Vanguard boosts employee profit-sharing the most since the bull market of 1997

"The company is exceedingly profitable."

Vanguard Group, the giant Malvern-based investment manager, told employees who qualify for profit-sharing their dividends will rise by 16.5 percent for 2017 when Vanguard gained $1 trillion in new customer assets and market gains.

That is the biggest change Vanguard has granted since the bull-market year of 1997, writes Daniel Wiener, publisher of the Brooklyn-based Independent Adviser for Vanguard Investors newsletter, who has an investment practice recommending Vanguard funds for clients.

For qualifying employees, profit-sharing dividends will be calculated at $248.45 per point for the past year, up from $213.26 in 2016.

Plan points have appreciated faster than the S&P 500 since it was inaugurated by Vanguard founder John Bogle in 1984, Wiener noted.

So have many of the other companies Vanguard compares itself to, such as Amazon or Google, said Vanguard spokesman John Woerth.

Woerth said the plan pays out based on the company’s performance metrics over the past three years, and enables “crew” (what Vanguard calls its bosses and workers) “to share in the value that they create for our fund investors.”

The payout is based on vanguard’s estimation of its funds investment performance compared to rival funds, its “client experience” as measured by the company, and its fees, which Woerth said averaged 0.11 percent of assets last year, down from 0.14 percent three years earlier.

Vanguard assets rose by nearly one-third, to $4.9 trillion from $3.4 trillion, during that period, boosting the company’s revenues to around to $5.4 billion, from around $4.8 billion three years earlier, despite lower fees.

Wiener notes the plan normally pays out more each year, but has fallen modestly a few times, including an 0.7 percent decline in 2015.

Bosses and senior employees can receive most of their yearly compensation from payments tied to the partnership, through formulas that consider their years of service.

Bloomberg LP has estimated that top Vanguard officials like chief executive Mortimer “Tim” Buckley are paid in the tens of millions of dollars a year. Vanguard doesn’t disclose executive pay, but says it is competitive for the money-management industry.

“It may not be hedge-fund money, but for a low-cost indexing shop it ain’t peanuts either,” Wiener says, noting that most Vanguard customers own “passive” investment funds based on the Standard & Poor’s 500 and other securities indexes, which are relatively cheap to manage.

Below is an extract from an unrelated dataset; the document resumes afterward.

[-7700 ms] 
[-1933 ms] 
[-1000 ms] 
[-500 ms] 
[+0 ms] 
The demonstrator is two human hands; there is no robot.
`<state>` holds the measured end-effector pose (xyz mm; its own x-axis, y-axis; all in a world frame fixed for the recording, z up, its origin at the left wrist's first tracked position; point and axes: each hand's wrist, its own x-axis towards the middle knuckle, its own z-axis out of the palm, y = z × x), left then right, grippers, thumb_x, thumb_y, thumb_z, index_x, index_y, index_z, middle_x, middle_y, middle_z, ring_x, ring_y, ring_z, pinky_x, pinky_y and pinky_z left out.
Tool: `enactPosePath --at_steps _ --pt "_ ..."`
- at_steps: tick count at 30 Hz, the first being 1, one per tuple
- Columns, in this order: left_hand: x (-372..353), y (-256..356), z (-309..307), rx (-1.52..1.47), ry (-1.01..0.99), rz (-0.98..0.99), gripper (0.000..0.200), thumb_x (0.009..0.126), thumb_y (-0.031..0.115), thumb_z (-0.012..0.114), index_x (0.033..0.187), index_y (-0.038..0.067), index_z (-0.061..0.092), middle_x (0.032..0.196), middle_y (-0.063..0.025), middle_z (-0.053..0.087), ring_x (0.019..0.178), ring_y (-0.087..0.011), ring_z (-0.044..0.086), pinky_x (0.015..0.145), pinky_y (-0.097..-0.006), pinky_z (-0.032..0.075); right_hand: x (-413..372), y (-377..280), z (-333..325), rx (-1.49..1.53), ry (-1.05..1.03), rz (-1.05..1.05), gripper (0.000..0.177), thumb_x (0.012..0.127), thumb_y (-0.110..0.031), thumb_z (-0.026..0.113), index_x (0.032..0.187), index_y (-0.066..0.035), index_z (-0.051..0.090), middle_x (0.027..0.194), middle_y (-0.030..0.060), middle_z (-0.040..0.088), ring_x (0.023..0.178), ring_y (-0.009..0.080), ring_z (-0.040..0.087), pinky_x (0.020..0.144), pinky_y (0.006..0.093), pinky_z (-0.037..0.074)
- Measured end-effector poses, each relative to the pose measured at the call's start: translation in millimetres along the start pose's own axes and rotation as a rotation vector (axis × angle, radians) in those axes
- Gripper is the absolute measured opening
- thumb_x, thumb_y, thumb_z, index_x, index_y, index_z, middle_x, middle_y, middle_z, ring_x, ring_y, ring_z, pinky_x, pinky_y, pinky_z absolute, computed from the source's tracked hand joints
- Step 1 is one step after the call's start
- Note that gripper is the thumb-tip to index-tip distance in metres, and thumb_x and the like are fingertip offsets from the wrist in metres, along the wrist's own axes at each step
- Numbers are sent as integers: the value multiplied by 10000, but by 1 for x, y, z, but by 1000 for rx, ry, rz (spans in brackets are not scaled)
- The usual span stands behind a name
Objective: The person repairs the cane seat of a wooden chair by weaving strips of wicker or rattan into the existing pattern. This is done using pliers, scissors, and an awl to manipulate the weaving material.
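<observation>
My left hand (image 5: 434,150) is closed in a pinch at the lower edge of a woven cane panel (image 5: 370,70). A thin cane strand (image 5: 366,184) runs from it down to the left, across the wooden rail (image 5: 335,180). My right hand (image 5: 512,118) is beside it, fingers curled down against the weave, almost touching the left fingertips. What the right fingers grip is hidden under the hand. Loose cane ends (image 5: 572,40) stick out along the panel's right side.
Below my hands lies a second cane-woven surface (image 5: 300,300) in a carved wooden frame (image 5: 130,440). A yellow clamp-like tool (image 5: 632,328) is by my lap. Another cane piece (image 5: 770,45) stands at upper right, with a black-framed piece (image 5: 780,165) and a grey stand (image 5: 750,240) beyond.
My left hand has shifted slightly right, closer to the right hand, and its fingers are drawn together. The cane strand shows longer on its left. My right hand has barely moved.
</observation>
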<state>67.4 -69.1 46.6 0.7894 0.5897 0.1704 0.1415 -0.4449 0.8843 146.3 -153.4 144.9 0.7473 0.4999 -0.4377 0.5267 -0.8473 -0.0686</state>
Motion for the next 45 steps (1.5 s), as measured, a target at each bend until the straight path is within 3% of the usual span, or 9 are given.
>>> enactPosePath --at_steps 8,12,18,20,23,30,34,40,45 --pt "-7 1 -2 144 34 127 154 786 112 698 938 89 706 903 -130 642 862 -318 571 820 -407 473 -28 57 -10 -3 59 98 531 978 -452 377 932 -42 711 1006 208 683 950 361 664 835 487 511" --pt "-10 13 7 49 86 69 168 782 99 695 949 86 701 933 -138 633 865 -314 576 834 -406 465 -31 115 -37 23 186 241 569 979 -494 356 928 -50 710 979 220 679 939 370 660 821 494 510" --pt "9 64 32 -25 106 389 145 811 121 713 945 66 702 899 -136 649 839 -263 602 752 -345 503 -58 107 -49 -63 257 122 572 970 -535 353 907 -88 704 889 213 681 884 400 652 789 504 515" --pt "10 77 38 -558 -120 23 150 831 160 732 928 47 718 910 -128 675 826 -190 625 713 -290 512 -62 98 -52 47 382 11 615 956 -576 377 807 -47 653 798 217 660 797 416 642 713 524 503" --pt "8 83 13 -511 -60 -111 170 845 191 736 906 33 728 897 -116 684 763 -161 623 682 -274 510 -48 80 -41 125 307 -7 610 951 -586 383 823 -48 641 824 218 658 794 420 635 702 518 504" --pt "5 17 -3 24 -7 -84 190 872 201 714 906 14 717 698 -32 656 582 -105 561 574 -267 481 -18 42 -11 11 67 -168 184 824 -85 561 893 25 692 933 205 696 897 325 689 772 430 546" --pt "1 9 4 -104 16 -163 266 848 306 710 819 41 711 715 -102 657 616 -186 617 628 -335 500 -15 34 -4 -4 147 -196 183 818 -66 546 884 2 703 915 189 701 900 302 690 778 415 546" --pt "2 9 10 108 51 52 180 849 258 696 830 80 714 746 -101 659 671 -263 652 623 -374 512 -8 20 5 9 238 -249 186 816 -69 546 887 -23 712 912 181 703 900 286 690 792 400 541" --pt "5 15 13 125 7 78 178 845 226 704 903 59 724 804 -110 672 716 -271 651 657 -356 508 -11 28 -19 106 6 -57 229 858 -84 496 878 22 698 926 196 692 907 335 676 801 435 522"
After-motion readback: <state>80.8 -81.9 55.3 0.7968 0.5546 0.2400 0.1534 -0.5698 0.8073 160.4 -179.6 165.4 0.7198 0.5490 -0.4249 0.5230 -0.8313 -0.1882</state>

Wiener calculates Vanguard has raised the value of its partnership points to 72 times its initial level in 1984, compared to a 33-fold index for the S&P 500. “The company is exceedingly profitable, and hence has the ability to pay its captains millions of dollars every year,” Wiener concluded. “Indexing may have made some investors wealthy over the three decades the Partnership Plan has been around. But it is the successful marketing and running of index funds that really contributes to the bank accounts of Vanguard’s executive team.”

This week, Vanguard employees also learned that the S&P 500 index fund, one of the low-cost examples of passive investing that put the firm on the investing map, will be dropped this month from the mutual fund giant’s menu of options for its employees’ 401(k) plans. The choice of funds dropped from 28 to 16, if all the Target Date Retirement funds are counted as one option.

The company is also planning to build a new data center but has not said if it will be at its Malvern headquarters or out of state.